When he arrives downstairs, five floors below, he discovers he has forgotten his book. But there is nothing in the world that could force him to walk up again. Besides, more often than not, bringing a book along amounts to nothing but a good intention. As he enters the courtyard, the rabbit hutch emits wafts of intense odor from the droppings.  His daughter is too small to clean it out, but she has promised, with the seriousness of a five-year old, that she will “keep it clean forever” when she is old enough.  He sits down in the shade next to Prince Hirohito’s tree. It’s the tree the later-to-become Emperor Hirohito planted here sometime in the twenties when he was young. A swatch of skin on Arthur’s face itches intensely now; he rubs over it with his flat hand, then gropes with his fingers, and sure enough, he finds a single hair that had attached itself there. He takes his damp shirt off, and stretches out in the grass.  The coolness of the grass brings some relief. Wondering why grass doesn’t have the exact same temperature as everything else around, he dozes off.

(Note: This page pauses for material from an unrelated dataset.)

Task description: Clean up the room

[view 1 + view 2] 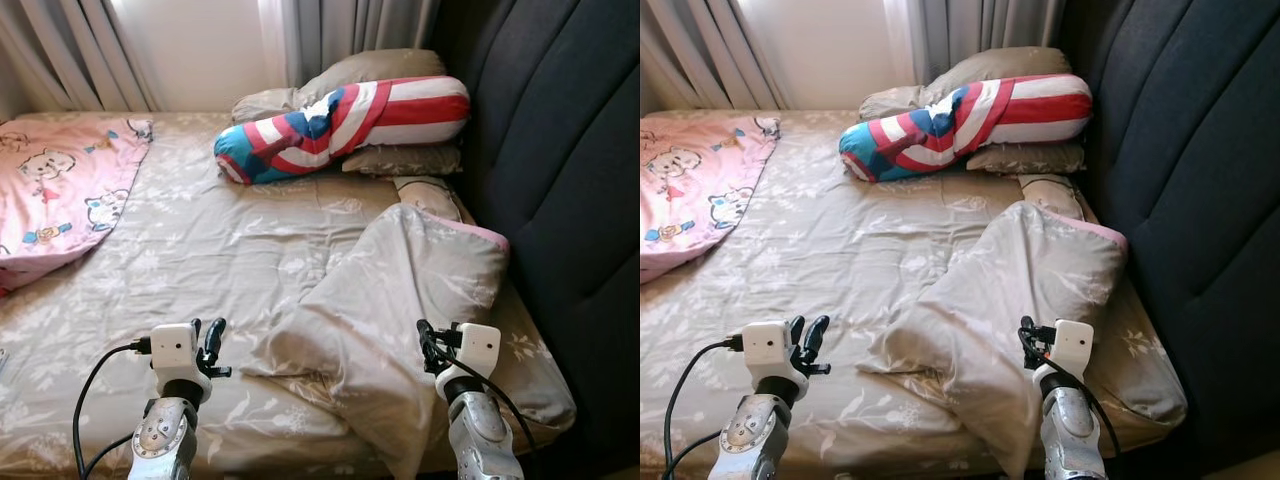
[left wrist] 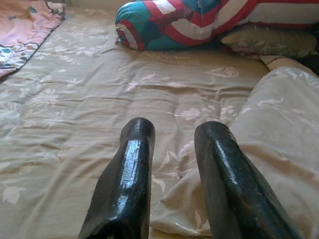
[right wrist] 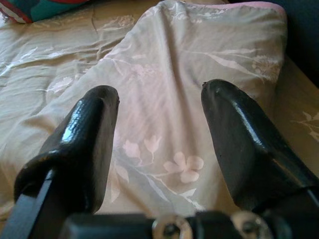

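Two claws: the left claw [image 1: 213, 345] hangs over the bare sheet near the foot of the bed, fingers a little apart, holding nothing. The right claw [image 3: 159, 144] hangs over the rumpled blanket, fingers wide apart, holding nothing.
Thing to tidy: the tan flowery blanket [image 1: 390, 300] lies in a crumpled heap on the right side of the bed, next to the dark headboard [image 1: 560, 160]. It has a thin pink edge at its top.
How it will handle: I think it is soft and floppy, puffy but not heavy. It will bend and sag when lifted, and it cannot break. The cloth looks smooth, so a small pinch may slip out.
Where to grab: I would pinch a thick fold at the low corner of the heap, just by the left claw, and another fold right under the right claw. Then both can pull it flat.
Bed: the sheet [image 1: 200, 250] is tan with pale flowers and has some wrinkles. It is soft, so claws can press in a bit to get under a fold.
Other things: a long red, white and blue pillow [image 1: 345, 125] lies on tan pillows [image 1: 375, 70] at the far end. A pink blanket with cartoon bears [image 1: 55, 190] lies on the left side.
Room: grey curtains [image 1: 330, 35] hang behind the bed.
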You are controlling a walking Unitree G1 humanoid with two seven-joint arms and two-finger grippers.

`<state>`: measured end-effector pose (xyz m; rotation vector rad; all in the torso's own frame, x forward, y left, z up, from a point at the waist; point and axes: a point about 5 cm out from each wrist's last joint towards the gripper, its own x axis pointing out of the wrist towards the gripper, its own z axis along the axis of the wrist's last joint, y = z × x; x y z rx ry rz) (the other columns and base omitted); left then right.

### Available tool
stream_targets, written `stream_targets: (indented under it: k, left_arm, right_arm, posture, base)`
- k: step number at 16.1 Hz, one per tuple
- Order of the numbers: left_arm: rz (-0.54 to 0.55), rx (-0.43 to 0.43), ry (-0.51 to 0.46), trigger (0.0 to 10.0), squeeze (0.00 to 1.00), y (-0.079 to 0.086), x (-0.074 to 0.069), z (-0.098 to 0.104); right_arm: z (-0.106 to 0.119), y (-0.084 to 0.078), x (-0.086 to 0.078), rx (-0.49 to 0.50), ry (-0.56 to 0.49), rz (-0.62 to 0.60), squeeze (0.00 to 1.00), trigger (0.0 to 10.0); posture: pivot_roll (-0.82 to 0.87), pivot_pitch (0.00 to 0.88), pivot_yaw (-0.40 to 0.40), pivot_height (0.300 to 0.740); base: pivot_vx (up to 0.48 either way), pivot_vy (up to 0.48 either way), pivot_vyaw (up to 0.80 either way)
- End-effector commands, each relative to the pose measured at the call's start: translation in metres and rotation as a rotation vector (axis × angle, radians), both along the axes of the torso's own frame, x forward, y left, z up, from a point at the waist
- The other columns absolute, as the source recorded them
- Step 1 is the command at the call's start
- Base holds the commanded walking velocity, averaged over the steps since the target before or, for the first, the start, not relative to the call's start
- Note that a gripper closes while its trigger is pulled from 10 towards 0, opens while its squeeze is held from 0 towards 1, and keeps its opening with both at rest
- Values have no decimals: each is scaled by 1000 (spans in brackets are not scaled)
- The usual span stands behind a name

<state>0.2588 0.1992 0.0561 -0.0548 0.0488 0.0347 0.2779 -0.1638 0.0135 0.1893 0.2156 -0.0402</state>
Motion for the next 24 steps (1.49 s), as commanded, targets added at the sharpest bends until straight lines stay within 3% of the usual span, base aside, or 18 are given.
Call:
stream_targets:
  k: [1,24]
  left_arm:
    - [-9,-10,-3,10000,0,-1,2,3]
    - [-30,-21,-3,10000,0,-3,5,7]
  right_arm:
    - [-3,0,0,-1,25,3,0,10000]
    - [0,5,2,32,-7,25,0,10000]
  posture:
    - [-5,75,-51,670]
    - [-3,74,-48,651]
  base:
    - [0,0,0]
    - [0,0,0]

Waking, he feels an intense itching of the skin on his back.  He scratches it, reaching as far as he can. He rubs his shirt back and forth, diagonally across his back. The skin starts hurting now as though touched by flames. He swears, races upstairs with the shirt bundled up under his arm, two steps at a time, turns the shower on.

“What’s the matter, Schatz?” Eva’s voice comes from the kitchen. It is all he can hear before he takes the rest of his clothes off and the water gushes down on him. The most intense pain is gone, but the skin still feels hot and sore.

“Must be some kind of allergy,” he shouts after stepping out of the shower.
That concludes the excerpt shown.